#### Data extract
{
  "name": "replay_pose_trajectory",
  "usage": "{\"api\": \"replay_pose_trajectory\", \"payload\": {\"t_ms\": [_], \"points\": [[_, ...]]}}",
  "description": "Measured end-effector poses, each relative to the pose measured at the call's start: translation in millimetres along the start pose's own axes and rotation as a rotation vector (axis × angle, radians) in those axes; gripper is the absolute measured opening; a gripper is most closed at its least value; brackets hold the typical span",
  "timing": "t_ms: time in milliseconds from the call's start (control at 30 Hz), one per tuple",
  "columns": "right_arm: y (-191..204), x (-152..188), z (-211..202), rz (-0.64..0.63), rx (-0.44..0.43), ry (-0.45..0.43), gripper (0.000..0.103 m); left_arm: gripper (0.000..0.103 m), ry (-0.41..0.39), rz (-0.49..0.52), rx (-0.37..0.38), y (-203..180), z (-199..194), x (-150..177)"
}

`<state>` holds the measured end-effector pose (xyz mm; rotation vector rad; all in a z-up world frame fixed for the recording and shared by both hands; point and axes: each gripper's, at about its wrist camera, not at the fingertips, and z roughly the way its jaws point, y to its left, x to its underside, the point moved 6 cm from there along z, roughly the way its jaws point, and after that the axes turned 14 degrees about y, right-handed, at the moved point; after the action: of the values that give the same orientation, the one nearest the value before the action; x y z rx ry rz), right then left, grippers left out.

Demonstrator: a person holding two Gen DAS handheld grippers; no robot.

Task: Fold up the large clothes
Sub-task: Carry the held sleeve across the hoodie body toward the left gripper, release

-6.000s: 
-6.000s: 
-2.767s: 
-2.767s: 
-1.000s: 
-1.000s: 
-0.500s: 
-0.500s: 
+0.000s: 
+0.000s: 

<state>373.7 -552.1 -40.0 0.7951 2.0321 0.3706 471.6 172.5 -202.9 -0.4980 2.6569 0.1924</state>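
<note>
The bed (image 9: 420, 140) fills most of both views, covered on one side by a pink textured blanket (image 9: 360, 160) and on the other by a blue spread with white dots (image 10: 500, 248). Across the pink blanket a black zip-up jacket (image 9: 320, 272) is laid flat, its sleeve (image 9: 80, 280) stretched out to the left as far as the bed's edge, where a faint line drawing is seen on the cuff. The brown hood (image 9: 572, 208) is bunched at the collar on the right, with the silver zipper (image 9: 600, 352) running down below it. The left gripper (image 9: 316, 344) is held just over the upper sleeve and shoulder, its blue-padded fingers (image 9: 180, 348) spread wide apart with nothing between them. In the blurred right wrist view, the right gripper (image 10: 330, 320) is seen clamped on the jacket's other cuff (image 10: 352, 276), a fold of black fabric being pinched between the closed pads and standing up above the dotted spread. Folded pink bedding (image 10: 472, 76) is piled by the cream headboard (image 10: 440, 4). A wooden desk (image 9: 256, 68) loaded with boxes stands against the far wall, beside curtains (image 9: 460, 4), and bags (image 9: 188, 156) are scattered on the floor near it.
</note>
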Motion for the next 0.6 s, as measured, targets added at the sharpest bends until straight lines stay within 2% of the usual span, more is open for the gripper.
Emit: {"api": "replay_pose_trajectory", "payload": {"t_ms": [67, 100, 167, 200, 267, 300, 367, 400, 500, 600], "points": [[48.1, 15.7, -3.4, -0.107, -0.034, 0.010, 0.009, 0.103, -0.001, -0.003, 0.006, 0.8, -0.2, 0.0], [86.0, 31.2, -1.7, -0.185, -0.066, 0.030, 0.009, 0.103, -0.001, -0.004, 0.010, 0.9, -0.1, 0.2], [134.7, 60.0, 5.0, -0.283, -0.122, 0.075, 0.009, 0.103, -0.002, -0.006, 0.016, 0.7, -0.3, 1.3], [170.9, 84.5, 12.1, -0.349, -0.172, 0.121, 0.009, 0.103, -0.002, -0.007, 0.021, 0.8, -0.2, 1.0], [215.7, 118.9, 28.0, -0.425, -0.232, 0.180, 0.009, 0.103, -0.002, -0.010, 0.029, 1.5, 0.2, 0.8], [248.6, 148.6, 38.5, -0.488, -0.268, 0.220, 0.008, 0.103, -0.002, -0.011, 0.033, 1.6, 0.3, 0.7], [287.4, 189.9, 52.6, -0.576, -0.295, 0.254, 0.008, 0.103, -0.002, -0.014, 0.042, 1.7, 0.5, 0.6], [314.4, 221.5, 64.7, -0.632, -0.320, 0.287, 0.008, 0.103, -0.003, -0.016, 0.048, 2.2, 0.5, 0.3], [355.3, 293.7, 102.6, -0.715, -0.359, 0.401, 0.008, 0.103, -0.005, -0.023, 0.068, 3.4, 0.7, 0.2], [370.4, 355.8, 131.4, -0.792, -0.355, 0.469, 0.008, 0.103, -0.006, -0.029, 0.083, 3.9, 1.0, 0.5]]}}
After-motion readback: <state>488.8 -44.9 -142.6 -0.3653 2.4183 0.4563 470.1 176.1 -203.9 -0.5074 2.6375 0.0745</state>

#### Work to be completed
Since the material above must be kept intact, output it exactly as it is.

#### Exercise result
{
  "name": "replay_pose_trajectory",
  "usage": "{\"api\": \"replay_pose_trajectory\", \"payload\": {\"t_ms\": [_], \"points\": [[_, ...]]}}",
  "description": "Measured end-effector poses, each relative to the pose measured at the call's start: translation in millimetres along the start pose's own axes and rotation as a rotation vector (axis × angle, radians) in those axes; gripper is the absolute measured opening; a gripper is most closed at its least value; brackets hold the typical span",
  "timing": "t_ms: time in milliseconds from the call's start (control at 30 Hz), one per tuple",
  "columns": "right_arm: y (-191..204), x (-152..188), z (-211..202), rz (-0.64..0.63), rx (-0.44..0.43), ry (-0.45..0.43), gripper (0.000..0.103 m); left_arm: gripper (0.000..0.103 m), ry (-0.41..0.39), rz (-0.49..0.52), rx (-0.37..0.38), y (-203..180), z (-199..194), x (-150..177)"
}

`<state>` holds the measured end-effector pose (xyz mm; rotation vector rad; all in a z-up world frame fixed for the recording and shared by both hands; point and axes: each gripper's, at about its wrist camera, not at the fingertips, and z roughly the way its jaws point, y to its left, x to its underside, the point moved 6 cm from there along z, roughly the way its jaws point, and after that the axes turned 14 degrees about y, right-handed, at the moved point; after the action: of the values that give the same orientation, the one nearest the value before the action; x y z rx ry rz), right then left, grippers left out.

Demonstrator: a person holding two Gen DAS handheld grippers; no robot.

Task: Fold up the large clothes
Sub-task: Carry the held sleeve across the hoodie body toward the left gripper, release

-6.000s: 
-6.000s: 
-2.767s: 
-2.767s: 
-1.000s: 
-1.000s: 
-0.500s: 
-0.500s: 
+0.000s: 
+0.000s: 

<state>373.7 -552.1 -40.0 0.7951 2.0321 0.3706 471.6 172.5 -202.9 -0.4980 2.6569 0.1924</state>
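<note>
The bed (image 9: 420, 140) fills most of both views, covered on one side by a pink textured blanket (image 9: 360, 160) and on the other by a blue spread with white dots (image 10: 500, 248). Across the pink blanket a black zip-up jacket (image 9: 320, 272) is laid flat, its sleeve (image 9: 80, 280) stretched out to the left as far as the bed's edge, where a faint line drawing is seen on the cuff. The brown hood (image 9: 572, 208) is bunched at the collar on the right, with the silver zipper (image 9: 600, 352) running down below it. The left gripper (image 9: 316, 344) is held just over the upper sleeve and shoulder, its blue-padded fingers (image 9: 180, 348) spread wide apart with nothing between them. In the blurred right wrist view, the right gripper (image 10: 330, 320) is seen clamped on the jacket's other cuff (image 10: 352, 276), a fold of black fabric being pinched between the closed pads and standing up above the dotted spread. Folded pink bedding (image 10: 472, 76) is piled by the cream headboard (image 10: 440, 4). A wooden desk (image 9: 256, 68) loaded with boxes stands against the far wall, beside curtains (image 9: 460, 4), and bags (image 9: 188, 156) are scattered on the floor near it.
</note>
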Motion for the next 0.6 s, as measured, targets added at the sharpest bends until straight lines stay within 2% of the usual span, more is open for the gripper.
Emit: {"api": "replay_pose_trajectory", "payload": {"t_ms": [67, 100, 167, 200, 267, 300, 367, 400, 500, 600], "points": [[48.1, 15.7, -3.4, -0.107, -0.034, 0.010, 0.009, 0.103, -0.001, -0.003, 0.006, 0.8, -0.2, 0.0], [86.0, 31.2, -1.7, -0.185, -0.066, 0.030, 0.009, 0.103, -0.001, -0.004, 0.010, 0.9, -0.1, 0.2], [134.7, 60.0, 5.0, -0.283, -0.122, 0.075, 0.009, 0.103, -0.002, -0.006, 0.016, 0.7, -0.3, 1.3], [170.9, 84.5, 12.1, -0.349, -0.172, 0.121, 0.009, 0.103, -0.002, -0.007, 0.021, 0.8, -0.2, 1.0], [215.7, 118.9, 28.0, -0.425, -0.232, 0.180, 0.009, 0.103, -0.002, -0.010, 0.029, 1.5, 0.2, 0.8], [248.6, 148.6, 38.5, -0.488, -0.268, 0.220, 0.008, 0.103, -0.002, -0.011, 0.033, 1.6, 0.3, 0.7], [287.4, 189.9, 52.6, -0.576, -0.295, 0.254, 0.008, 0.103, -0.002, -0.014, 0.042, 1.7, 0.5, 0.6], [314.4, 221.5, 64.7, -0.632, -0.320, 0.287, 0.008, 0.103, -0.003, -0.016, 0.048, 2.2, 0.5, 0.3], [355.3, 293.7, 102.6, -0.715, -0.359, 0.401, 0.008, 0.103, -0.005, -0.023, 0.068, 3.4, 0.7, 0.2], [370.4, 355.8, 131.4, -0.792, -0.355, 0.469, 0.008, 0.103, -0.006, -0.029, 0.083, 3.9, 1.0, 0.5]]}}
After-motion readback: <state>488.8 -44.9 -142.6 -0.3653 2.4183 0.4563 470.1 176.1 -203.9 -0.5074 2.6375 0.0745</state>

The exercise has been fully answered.